By leveraging GIS, we can monitor and track the effects of climate change on the planet by analyzing data from a wide range of sources, such as temperature sensors, satellite imagery, and ocean currents, to provide a better understanding of its impact on our environment. This information can then be used to inform decision-making processes, such as predicting sea level rise and assessing the impact on coastal cities etc.

Moreover, this also empowers common people by allowing them to answer questions about their own environment and surroundings. For example, farmers can use GIS to monitor crop health, water availability, and soil quality, while city dwellers can use it to explore the impact of urbanization on the environment. Anyone can access these tools to perform basic analysis, enabling them to become citizen scientists and contribute to the health of our planet.

In a series of posts, we will try to explore the basics of GIS, and progress towards addressing some interesting questions through the application of QGIS, Python and data visualization. Although I am also new to this area and currently learning, I invite you to join me on this excursion of discovery.

Together, we shall learn, experiment and explore the potential of GIS to transform data analytics by combining it with geospatial information.

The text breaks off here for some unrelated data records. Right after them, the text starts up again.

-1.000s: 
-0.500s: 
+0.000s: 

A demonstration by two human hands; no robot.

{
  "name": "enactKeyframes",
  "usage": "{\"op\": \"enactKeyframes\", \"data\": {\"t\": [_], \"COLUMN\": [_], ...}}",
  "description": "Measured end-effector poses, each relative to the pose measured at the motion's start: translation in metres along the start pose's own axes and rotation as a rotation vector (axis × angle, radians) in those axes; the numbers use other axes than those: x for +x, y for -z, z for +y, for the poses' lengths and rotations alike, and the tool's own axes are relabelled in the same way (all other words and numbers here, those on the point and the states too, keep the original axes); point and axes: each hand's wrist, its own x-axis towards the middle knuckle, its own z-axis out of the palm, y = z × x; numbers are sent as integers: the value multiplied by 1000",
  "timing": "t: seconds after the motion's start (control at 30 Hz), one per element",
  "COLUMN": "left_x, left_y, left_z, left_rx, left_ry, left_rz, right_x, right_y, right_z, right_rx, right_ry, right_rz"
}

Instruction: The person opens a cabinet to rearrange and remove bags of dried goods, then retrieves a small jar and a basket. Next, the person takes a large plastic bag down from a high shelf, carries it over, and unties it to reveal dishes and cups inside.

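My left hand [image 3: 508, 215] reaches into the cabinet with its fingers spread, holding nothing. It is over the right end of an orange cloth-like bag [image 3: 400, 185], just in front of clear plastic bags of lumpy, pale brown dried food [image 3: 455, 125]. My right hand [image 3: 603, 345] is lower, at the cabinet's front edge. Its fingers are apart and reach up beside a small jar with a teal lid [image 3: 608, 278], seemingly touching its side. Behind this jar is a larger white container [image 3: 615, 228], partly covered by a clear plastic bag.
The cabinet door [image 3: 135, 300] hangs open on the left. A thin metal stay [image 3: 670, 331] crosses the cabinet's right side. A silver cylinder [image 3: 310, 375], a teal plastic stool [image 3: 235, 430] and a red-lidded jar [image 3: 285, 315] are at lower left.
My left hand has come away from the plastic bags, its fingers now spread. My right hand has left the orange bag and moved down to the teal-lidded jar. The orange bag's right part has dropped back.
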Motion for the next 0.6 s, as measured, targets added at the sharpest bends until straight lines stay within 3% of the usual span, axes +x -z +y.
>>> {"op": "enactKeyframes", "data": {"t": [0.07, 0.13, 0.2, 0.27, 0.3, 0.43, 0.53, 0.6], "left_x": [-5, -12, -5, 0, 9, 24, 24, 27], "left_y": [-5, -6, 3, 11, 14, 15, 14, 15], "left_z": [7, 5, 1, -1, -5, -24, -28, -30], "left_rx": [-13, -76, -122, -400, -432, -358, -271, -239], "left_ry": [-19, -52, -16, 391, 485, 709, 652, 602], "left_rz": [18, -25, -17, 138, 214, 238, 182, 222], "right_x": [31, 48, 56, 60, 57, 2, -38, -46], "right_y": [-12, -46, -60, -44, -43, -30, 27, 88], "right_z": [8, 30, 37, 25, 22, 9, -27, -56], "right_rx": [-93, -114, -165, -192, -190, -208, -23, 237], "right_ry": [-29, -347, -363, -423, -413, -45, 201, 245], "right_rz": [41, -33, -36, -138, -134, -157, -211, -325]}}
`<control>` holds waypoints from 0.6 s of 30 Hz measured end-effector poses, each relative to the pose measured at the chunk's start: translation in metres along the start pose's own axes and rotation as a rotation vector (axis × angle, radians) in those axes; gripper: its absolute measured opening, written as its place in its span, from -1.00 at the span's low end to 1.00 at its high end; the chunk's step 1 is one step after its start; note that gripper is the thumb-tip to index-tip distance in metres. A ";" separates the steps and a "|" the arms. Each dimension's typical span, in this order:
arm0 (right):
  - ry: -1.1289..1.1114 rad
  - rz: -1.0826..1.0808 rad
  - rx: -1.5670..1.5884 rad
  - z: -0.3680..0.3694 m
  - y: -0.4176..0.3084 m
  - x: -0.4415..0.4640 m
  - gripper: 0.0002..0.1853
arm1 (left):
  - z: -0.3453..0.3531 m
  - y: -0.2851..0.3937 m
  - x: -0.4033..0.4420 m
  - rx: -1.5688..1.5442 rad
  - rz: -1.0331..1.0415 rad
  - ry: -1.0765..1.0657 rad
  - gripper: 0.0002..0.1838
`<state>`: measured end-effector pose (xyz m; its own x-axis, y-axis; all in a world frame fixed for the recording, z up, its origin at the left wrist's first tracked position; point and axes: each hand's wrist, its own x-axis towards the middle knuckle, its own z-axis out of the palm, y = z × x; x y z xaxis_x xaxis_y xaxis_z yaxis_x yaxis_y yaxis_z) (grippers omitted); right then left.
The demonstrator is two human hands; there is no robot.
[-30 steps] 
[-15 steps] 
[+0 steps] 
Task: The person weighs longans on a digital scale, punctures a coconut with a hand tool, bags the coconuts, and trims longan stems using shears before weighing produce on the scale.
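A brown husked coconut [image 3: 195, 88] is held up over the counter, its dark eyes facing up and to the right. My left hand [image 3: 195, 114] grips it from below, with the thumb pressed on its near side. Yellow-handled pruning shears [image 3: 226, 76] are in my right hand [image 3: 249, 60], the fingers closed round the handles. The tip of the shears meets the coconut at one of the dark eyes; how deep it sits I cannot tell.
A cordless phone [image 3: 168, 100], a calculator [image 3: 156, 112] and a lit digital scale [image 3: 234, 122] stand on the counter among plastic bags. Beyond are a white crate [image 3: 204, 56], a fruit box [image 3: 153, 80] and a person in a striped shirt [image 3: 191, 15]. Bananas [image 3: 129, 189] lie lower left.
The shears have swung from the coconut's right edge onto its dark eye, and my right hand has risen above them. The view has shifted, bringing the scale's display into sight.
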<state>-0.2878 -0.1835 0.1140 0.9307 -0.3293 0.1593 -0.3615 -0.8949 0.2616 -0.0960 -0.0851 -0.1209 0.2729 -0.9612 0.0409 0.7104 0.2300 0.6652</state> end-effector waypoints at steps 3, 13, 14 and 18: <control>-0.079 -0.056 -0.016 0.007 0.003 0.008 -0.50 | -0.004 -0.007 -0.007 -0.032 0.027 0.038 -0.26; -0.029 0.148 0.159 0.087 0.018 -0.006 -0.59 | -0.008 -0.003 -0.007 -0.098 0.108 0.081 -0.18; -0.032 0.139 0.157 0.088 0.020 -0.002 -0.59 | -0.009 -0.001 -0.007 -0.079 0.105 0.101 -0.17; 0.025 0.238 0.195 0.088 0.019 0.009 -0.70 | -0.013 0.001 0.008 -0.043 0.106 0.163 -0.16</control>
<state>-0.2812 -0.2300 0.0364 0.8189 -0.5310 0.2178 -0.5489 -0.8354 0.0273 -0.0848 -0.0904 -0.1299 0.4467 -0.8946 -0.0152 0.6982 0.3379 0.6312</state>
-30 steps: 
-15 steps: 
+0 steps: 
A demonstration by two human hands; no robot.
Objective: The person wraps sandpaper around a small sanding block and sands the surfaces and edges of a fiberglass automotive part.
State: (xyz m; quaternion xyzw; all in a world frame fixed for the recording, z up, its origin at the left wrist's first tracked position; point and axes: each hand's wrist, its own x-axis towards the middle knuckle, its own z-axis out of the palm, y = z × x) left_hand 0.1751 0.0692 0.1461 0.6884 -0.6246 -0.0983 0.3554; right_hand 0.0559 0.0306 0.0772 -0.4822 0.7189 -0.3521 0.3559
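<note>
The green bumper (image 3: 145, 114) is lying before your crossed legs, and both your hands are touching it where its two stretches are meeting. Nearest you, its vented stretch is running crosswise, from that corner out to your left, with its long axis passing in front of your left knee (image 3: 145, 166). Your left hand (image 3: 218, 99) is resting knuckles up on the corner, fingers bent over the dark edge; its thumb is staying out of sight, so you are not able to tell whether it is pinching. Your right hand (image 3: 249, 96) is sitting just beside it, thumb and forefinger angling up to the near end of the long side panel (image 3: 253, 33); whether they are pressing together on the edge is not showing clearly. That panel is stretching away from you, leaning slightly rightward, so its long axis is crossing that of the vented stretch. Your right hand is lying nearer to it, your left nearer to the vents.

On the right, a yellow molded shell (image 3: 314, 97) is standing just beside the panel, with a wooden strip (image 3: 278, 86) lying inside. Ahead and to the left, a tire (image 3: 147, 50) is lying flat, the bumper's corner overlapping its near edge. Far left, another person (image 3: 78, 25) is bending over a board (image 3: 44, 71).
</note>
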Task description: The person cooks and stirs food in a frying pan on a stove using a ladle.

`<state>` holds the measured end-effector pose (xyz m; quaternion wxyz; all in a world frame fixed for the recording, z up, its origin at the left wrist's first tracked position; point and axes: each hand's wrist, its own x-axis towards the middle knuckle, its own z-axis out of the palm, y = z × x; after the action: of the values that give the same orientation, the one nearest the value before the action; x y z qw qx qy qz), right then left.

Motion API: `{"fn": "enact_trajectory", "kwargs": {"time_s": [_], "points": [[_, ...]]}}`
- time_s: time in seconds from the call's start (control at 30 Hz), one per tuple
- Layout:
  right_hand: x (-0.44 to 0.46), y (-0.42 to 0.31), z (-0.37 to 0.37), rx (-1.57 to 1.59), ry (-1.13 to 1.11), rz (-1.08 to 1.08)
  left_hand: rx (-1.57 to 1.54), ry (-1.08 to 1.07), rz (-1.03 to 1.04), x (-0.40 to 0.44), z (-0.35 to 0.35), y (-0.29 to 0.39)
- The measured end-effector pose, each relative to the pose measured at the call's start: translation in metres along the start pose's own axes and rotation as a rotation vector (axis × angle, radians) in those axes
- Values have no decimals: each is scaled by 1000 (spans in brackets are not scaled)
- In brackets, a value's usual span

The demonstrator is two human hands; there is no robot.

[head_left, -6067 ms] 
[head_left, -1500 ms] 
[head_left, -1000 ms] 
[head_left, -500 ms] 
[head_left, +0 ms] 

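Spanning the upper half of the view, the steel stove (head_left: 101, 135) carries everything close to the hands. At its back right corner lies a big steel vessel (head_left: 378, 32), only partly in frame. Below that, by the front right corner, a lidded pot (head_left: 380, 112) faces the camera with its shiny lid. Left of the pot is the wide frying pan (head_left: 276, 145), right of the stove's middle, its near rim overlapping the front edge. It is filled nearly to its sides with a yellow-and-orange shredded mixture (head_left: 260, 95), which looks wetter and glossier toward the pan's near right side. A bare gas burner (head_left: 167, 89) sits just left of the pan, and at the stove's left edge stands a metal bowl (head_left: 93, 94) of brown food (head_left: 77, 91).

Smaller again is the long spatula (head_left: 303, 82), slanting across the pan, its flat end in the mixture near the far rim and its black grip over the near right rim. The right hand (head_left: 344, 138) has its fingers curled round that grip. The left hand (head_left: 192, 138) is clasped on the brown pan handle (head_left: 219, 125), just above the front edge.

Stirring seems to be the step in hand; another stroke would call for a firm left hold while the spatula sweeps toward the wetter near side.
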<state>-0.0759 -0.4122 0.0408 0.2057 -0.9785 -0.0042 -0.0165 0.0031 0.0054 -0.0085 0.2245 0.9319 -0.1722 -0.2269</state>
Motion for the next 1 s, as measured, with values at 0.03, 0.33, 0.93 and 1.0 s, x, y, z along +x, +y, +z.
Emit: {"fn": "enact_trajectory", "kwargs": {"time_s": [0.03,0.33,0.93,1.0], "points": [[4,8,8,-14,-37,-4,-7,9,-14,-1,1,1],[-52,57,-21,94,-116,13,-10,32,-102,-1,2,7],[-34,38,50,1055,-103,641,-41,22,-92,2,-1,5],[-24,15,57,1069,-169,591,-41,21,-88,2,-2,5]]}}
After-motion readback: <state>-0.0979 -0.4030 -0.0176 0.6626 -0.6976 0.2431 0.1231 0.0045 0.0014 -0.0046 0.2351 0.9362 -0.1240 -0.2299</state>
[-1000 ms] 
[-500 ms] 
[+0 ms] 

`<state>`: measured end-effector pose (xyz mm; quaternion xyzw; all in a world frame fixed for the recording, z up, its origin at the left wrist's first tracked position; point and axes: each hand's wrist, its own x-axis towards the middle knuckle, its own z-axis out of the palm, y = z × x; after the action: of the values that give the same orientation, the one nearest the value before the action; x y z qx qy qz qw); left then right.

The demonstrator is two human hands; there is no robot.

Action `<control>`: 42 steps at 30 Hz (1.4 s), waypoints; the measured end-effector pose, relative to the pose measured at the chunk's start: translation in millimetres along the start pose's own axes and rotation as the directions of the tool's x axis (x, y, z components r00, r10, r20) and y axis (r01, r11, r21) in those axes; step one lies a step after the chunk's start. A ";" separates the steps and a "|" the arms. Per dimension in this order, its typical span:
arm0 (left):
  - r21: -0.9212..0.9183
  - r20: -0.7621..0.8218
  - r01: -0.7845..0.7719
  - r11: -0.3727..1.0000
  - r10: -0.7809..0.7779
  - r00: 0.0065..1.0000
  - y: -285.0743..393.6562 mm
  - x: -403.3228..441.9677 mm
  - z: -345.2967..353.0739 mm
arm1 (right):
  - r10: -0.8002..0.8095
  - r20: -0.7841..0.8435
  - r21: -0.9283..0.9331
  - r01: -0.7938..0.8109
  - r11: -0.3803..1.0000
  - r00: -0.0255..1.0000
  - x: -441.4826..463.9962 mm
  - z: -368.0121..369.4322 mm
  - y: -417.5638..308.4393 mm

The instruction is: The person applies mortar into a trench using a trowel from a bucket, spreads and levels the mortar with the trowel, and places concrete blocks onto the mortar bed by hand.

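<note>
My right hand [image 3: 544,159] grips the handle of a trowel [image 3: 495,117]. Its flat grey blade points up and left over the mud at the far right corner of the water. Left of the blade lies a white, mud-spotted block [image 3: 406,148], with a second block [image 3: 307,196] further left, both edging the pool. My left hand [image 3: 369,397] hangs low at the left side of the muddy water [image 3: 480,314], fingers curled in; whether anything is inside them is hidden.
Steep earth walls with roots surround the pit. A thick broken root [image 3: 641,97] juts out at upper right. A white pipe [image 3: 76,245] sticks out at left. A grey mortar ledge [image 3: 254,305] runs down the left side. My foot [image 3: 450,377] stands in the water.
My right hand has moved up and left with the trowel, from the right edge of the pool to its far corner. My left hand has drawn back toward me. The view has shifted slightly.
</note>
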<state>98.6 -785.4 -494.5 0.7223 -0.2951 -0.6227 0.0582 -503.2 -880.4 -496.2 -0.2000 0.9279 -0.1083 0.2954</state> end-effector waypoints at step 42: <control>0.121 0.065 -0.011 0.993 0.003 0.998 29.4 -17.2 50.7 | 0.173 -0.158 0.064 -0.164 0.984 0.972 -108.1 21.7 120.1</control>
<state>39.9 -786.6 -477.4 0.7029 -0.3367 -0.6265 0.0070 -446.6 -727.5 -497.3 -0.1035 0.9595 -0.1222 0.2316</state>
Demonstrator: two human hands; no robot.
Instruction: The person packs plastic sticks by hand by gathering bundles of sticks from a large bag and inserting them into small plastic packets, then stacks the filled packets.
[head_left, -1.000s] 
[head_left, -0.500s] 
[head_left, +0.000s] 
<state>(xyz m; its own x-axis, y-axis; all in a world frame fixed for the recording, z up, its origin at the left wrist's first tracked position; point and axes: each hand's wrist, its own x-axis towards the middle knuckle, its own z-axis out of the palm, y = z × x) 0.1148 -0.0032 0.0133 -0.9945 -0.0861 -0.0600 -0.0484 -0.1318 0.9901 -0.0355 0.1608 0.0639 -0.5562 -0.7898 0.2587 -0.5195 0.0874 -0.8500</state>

By the end of this session, you’ll be able to do this:

GIS, or Geographic Information System, is a tool for mapping and analyzing different types of data related to a specific location on 🌍. It allows you to visualize data on a map, such as population density, land use, or weather patterns. By combining data from various sources, we can uncover patterns, relationships, and derive insights that may not be apparent from individual datasets alone. It can be used to answer questions such as: Where are the most vulnerable areas to flooding? How has urbanization changed over time? And, where should we build a new school to ensure accessibility to the largest number of students? etc.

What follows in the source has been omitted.